Steel billets sit on the dockside at the Port of Odessa. Bloomberg / Vincent Mundy

Methodological overview

resourcetrade.earth has been developed by Chatham House to enable users to explore the fast-evolving dynamics of international trade in natural resources, the sustainability implications of such trade, and the related interdependencies that emerge between importing and exporting countries and regions.

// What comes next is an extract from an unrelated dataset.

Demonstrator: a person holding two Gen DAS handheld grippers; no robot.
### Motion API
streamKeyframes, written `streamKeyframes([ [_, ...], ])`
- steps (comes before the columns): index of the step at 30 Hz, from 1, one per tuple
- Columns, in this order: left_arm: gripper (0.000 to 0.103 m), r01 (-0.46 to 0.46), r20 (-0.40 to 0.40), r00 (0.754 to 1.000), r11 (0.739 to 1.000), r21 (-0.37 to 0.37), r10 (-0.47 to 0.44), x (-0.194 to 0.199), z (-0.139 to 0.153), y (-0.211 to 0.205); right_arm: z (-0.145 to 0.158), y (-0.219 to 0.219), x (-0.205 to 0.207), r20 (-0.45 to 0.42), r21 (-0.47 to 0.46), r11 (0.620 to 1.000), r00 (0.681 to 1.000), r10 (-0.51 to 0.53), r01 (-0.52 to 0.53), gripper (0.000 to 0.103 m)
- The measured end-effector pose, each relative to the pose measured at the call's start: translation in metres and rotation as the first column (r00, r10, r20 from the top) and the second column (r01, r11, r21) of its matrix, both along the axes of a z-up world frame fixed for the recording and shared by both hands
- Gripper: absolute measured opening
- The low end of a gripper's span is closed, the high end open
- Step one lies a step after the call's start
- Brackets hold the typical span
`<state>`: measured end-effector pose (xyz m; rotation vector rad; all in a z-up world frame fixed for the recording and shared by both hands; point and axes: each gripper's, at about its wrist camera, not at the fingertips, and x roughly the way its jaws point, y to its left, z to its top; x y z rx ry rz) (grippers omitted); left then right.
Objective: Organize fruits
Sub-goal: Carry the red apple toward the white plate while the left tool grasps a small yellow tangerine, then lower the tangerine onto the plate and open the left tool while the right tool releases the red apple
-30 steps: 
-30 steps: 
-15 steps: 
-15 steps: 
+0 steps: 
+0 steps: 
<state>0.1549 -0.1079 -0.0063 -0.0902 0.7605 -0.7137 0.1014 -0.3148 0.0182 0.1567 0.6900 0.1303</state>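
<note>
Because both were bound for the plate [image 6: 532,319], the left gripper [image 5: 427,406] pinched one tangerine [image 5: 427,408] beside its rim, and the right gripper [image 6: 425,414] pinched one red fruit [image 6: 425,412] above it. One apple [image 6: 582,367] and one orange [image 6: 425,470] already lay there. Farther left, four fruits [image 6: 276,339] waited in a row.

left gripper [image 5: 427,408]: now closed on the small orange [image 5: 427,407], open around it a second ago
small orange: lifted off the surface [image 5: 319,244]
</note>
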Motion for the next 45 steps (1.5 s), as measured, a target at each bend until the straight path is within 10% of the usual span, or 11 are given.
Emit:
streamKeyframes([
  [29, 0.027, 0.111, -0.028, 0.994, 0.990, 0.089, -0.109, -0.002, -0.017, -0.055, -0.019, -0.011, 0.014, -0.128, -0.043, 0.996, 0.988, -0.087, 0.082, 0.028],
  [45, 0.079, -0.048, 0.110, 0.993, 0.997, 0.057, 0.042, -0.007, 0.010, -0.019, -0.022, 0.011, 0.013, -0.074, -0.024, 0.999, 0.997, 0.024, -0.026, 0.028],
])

The trade data on this site are from the Chatham House Resource Trade Database (CHRTD). The CHRTD is a repository of bilateral trade in natural resources between more than 200 countries and territories. The database includes the monetary values and masses of trade in over 1,350 different types of natural resources and resource products, including agricultural, fishery and forestry products, fossil fuels, metals and other minerals, and pearls and gemstones. It contains raw materials, intermediate products, and by-products.

Dealing with complexity

Bilateral statistics are critical to understanding global resource trade, but existing data are often difficult to access and use. The original data source for the CHRTD is International Merchandise Trade Statistics (IMTS). IMTS data are collected by national customs authorities and compiled into the United Nations Commodity Trade Statistics Database (UN Comtrade) by the United Nations Statistics Division. UN Comtrade utilizes three distinct trade classification systems: the Harmonized Commodity Description and Coding System (HS), the Standard International Trade Classification (SITC), and Broad Economic Categories (BEC). Of these, the CHRTD employs the HS taxonomy (1996 revision) which assigns HS codes to all forms of traded goods in a hierarchical structure (2, 4, and 6 digit codes respectively represent commodity chapters, headings, and subheadings).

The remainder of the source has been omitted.